**PROBLEM:** Down to the last line, the material below should be reproduced exactly.

**EXERCISE DATA:**
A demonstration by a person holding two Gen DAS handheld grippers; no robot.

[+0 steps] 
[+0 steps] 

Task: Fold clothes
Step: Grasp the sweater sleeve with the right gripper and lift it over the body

**TASK RESULT:**
A demonstration by a person holding two Gen DAS handheld grippers; no robot.

[+0 steps] 
[+0 steps] 

Task: Fold clothes
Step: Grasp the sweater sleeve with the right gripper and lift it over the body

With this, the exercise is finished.